So this year I started writing lots of posts on this blog. However a lot of my writing has focused on my past experiences such as university life and my time in China and Singapore.
However, something in my life at the present that brings a lot of joy to my life is my part time volunteering position in my charity shop Carr Gomm in Victoria Market in Inverness town centre.
I currently volunteer 4 afternoons a week for just under 15 hours a week.
I have been doing an MSc in Applied Data Analytics with the local University of Highlands and Islands too. The MSc involves a lot of intense computer use. Modules include Statistics, Intro to R (R is a programming language), Data Analytics on the Web, Information Decision making and Ethics. Most of these modules are very technical subjects that involve intense concentration and use of logic sides of the brain.
Now, my job at Carr Gomm mainly involves manning the cash machine and helping customers and tourists with their various questions and problems. It involves a totally different part of my brain. Also I get great joy in helping my colleagues with their various problems. As I explained to my brother recently, when you solve a computer programming problem you do not necessarily see the fruits of your efforts before your eyes as you do when you help someone in front of you. For example just yesterday (it’s Wednesday 1am now so Monday afternoon I mean) I managed to help my manager transfer some old video files from her CD rom and successfully view them on her Chromebook. They were videos from her old workplace in the Netherlands and she hadn’t watched them for maybe 10 years. I saw her face light up as she reminisced about her old colleagues and she wondered how they were doing now. I love moments like that where one sees the results of their efforts and brains.
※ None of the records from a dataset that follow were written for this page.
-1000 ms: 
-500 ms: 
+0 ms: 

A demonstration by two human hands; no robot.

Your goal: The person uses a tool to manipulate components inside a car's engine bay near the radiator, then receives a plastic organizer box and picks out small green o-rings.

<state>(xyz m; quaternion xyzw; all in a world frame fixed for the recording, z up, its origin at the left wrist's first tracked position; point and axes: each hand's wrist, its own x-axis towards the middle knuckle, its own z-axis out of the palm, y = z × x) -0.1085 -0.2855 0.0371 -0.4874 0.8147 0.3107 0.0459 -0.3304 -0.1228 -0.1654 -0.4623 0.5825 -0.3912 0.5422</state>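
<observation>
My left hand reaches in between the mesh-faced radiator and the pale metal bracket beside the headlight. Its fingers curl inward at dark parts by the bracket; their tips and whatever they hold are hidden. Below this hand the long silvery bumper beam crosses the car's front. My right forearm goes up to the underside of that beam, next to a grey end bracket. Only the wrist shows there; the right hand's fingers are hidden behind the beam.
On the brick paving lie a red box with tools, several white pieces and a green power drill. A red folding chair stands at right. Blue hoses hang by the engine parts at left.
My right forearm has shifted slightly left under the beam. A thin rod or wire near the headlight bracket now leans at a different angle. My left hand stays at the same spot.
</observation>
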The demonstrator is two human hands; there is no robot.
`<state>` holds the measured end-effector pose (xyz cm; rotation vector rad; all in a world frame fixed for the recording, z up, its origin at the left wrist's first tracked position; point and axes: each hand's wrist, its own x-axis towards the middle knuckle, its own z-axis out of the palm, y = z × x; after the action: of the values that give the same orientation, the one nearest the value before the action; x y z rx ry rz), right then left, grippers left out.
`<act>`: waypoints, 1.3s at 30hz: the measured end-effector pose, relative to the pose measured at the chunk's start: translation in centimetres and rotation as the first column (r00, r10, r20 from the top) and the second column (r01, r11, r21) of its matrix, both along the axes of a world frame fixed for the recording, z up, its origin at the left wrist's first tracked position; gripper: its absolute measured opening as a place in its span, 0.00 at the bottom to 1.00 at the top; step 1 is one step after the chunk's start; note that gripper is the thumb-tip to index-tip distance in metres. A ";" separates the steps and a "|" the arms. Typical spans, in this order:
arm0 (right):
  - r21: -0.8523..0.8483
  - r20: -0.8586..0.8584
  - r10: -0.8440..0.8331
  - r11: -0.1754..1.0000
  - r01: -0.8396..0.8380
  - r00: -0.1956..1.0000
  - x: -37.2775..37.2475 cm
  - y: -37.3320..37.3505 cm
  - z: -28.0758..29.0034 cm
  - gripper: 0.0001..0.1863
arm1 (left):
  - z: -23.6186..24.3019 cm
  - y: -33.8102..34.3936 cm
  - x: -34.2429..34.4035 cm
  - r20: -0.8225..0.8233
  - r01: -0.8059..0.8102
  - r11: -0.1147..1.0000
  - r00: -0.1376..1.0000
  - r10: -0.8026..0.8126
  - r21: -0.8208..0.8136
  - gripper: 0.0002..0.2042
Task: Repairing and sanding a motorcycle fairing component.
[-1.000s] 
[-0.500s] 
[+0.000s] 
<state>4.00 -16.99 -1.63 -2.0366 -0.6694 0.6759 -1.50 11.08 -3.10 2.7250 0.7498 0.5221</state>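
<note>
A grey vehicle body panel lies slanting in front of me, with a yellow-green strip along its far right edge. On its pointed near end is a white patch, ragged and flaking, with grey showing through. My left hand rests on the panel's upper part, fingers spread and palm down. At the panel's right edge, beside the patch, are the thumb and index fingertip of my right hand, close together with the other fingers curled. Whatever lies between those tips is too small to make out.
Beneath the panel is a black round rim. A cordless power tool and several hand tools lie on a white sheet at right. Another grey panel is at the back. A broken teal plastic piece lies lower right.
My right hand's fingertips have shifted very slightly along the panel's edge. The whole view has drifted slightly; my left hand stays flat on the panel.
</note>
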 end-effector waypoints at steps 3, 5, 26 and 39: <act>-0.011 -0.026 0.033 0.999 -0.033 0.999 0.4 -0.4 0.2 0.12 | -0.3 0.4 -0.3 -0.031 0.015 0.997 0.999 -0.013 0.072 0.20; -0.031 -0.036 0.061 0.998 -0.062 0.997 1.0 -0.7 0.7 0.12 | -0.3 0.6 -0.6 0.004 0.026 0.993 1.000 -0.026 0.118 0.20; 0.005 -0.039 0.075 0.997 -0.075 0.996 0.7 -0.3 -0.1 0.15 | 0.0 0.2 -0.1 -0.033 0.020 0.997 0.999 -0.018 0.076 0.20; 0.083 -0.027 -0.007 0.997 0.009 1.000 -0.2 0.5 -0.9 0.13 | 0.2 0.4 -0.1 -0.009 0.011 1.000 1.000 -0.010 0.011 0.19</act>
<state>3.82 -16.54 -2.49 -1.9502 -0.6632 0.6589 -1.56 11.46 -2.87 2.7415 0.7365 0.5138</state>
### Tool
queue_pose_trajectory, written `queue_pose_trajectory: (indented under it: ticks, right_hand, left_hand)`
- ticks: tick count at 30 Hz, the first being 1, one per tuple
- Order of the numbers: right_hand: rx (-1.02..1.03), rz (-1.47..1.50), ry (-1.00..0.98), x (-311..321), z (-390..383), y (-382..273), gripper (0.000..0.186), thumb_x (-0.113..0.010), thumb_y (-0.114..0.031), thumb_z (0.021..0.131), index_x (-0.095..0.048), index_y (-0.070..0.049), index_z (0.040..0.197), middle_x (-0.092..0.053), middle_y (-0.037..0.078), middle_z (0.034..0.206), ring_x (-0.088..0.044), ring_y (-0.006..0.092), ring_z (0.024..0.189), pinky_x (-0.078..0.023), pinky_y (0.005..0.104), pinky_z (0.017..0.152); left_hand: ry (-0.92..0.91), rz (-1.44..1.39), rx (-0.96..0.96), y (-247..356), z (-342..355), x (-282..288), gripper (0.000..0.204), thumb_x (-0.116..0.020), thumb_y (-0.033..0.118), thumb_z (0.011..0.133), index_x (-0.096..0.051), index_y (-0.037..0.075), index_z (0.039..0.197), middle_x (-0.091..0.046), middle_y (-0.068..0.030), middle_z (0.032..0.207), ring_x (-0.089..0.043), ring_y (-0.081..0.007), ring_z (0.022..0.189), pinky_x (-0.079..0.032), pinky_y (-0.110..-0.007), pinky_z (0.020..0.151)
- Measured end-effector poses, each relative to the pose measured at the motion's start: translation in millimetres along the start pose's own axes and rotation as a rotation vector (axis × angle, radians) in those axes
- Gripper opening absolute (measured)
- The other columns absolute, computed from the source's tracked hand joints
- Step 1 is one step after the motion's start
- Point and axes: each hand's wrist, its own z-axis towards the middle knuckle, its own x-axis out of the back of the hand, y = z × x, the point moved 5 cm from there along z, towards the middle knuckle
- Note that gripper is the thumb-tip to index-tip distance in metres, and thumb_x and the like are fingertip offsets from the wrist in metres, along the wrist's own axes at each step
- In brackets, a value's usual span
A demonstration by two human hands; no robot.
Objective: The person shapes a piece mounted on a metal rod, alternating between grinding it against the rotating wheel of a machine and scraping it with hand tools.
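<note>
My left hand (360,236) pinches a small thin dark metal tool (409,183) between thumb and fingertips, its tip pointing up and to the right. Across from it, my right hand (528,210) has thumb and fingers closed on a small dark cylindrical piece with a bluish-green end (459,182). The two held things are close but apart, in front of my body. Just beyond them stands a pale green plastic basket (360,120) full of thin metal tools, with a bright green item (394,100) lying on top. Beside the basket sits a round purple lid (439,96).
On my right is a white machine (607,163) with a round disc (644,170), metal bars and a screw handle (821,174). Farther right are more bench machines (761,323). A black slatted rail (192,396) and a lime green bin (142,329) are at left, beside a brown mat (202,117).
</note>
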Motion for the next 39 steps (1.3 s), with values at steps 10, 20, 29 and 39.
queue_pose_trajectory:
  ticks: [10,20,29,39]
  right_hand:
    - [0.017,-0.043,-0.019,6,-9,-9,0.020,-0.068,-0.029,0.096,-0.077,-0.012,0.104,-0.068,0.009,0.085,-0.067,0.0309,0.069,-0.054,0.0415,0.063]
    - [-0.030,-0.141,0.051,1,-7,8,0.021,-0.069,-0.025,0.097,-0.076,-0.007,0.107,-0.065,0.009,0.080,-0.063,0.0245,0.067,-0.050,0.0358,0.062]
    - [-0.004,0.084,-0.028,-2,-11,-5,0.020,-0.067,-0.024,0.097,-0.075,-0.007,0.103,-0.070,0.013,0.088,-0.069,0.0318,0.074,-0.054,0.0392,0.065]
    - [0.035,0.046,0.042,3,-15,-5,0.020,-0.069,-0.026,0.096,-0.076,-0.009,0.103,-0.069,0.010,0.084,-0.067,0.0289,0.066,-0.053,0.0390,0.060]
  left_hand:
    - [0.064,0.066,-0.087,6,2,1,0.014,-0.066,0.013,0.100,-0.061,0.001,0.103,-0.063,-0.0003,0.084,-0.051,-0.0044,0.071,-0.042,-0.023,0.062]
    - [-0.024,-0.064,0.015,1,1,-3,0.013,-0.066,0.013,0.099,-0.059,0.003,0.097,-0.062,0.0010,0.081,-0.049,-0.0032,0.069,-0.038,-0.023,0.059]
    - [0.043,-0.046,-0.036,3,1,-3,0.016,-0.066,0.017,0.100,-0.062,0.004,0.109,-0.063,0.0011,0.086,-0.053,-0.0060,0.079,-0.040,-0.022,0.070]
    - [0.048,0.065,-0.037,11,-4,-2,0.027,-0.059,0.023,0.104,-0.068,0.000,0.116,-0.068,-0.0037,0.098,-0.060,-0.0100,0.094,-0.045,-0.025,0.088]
Another thing I love about my shop is it’s a nice quiet environment and I always take a book and its easier to concentrate in that environment than at home where I can use my mobile phone as much as I like (I can use my phone in the shop too but I don’t like to because I feel it is a distraction). I always feel there is something inherently peaceful and likeable about a person reading a book. If they are on their mobile it’s completely different. They could be on social media or messaging a friend or family member, they could be shopping. There is no end of things they could be doing. But with a book you know they will at least be in a state of peace and contentment generally (books generally have that effect on people in my experience).
Another thing I like about my job is all the people I get to meet. On one level there are all the people my manager knows that I get to meet in the course of the job. I get to meet the other business owners (the bar owner, the butcher, the florist etc). There are my colleagues of course who you gradually get to know while working together towards common goals. There are the tourists with their eccentricities and exoticness. And finally there are the locals who I often like to engage in small talk with (the weather, the book I am reading, the jigsaw we are doing etc).
Another thing I enjoy about the job is taking pride in my work. Its a simple job to operate the till and take payment and provide change/receipt for goods sold but I enjoy it nonetheless. I enjoy being able to answer the questions customers have. I enjoy the small amount of authority and respect I have.
As I have said before in previous blog posts, human beings are social creatures. We wither away when we isolate ourselves. Questionable lines of thoughts enter our mind and we begin to have strange beliefs. I can attest to these statements personally from experience.
Being in a room with other people as opposed to seeing them on screens is important. The Germans use a word called ‘Gemut’ to talk about social cohesion. I was reading about it in a book on the origins of Asperger’s diagnosis. Nowadays often the focus of the discussion is on money and individualism. But the group’s contribution to the individual’s success is often overlooked. Life is not so black and white, there are multiple planes, with shades of grey and nuance.